Now, with minimal changes (the Vietnam Restaurant sign is still displayed on the awning), Panuchos, a Yucatan-style Mexican joint, has taken over the helm. 

Morgan Anderson, who co-owns Panuchos with Juve Carrillo, told us the pair have been looking for a spot to open an affordable Yucatan-influenced restaurant for a long time.

Along with another business partner, they also run work at Bella Trattoria, an Italian restaurant at 3854 Geary St. in the Inner Richmond. But since Carrillo is of Mayan descent, Anderson said he's always wanted to open up a restaurant serving food reminiscent of his childhood.

They chose the location because "we just love the neighborhood," Anderson said. "We knew the owner of Vietnam, and he told us that he was going to be closing, so we were able to take over." 

North Beach and Chinatown are both largely known for their varying noodle offerings, and Anderson recognizes that the only other counter-service Mexican establishment in the area, Taqueria Zorro, is close by. But he hopes that the uniqueness of Yucatan flavors, as well as the restaurant's late-night hours (open until 3am on weekends), will be an asset. 

He said the restaurant has already seen a stream of regular customers in its first few weeks, many of them employees at the copious watering holes in the neighborhood. "Sometimes, we'll have someone come in late at night and order food for their entire bar or kitchen staff," Anderson said.

So what exactly is a panucho?

Anderson told us that panuchos are a traditional Mayan dish, made with corn tortillas stuffed with refried black beans. They're deep-fried and then topped with meat and veggies; the staple Mayan toppings are lettuce, cabbage, avocado and pickled red onions. But fear not, herbivores: achiote-marinated tofu is on the menu as well.

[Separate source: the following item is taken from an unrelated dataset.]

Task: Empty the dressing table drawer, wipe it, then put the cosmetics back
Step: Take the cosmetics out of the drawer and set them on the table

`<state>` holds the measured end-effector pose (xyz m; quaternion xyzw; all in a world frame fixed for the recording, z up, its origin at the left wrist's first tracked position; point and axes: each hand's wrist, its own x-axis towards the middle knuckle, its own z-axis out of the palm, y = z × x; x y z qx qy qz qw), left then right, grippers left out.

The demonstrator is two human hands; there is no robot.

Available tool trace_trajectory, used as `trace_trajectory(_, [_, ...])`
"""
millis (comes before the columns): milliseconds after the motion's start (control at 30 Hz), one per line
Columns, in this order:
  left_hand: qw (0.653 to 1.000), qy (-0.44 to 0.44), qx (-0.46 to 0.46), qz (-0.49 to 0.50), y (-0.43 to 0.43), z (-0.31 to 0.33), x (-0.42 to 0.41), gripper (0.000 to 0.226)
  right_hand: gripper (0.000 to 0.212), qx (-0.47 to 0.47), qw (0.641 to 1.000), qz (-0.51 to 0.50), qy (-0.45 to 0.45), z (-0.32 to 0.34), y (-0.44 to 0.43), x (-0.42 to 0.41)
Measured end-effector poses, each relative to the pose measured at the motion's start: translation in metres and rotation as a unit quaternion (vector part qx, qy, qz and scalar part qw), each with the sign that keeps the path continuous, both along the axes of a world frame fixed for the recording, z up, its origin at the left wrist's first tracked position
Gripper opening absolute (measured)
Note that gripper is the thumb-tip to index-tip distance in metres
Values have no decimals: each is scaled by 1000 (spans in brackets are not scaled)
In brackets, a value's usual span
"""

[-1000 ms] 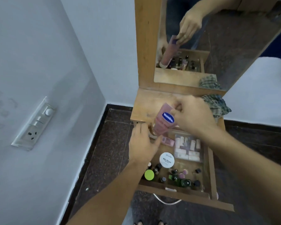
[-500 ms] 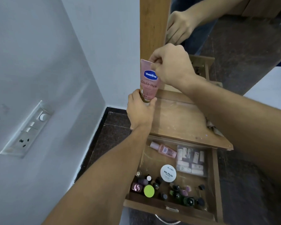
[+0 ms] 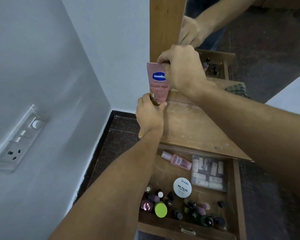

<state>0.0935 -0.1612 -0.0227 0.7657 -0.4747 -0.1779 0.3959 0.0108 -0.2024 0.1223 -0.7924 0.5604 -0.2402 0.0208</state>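
Head view, single entry. Item: pink Vaseline tube (image 3: 158,84), out of the drawer (image 3: 236,187) and held over the back left corner of the dressing table top (image 3: 194,125), just beside the wooden mirror frame (image 3: 164,28).

Long axis: upright, nearly vertical, flat crimped end up, label facing the camera. The cap end cannot be seen; it is buried in the lower grip.

Right hand (image 3: 182,70): above and to the right of the tube, fingers curled and pinching the crimped top edge.

Left hand (image 3: 150,116): directly beneath, fingers and thumb wrapped round the foot of the tube, wrist over the table's left edge. Whether the foot touches the wood cannot be told.

Relation that matters: the tube runs straight between the two grips, down from the right fingers and up from the left. Both hands are on it equally; the left is the one nearer the table surface.

Judgement: the emptying step is in hand, and standing the tube calls for the base to meet the top squarely before either grip lets go.

Below and nearer than the fingers, in the drawer: pink bottle (image 3: 177,160) lying flat, clear packet (image 3: 208,174), nail polish jar (image 3: 182,187), small bottles (image 3: 194,212) along the front.
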Motion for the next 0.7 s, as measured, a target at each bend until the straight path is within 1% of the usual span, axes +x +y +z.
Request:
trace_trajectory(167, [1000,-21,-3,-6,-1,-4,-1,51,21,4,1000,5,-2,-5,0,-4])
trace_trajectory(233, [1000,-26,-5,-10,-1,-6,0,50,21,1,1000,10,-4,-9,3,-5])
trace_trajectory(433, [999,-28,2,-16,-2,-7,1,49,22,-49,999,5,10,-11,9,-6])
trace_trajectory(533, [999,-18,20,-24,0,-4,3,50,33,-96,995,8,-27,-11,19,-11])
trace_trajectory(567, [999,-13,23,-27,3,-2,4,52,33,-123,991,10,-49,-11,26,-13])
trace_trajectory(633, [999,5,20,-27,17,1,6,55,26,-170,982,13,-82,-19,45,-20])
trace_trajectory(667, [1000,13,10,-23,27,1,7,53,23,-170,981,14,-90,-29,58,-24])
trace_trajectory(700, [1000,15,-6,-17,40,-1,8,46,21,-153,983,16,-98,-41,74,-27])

Mexican food fans will find the usual tacos, burritos and quesadillas filled with chicken or carne asada. But for a truly unique Mayan experience, try the poc chuc, pork marinated in beer, or cochinita pibil, pork slow-roasted with secret spices inside banana leaves for more than four hours.

Though Panuchos is currently closed on Sundays, it does offer breakfast options by request on other days, including huevos rancheros, chilaquiles and a breakfast burrito. Anderson said they'll continue to tweak the menu and the hours, and he hopes to one day offer a brunch menu. There's beer and aguas frescas, too. 

Panuchos is currently open Monday-Wednesday from 11am-midnight and Thursday-Saturday from 11-3am. As of this week, credit cards are accepted as well.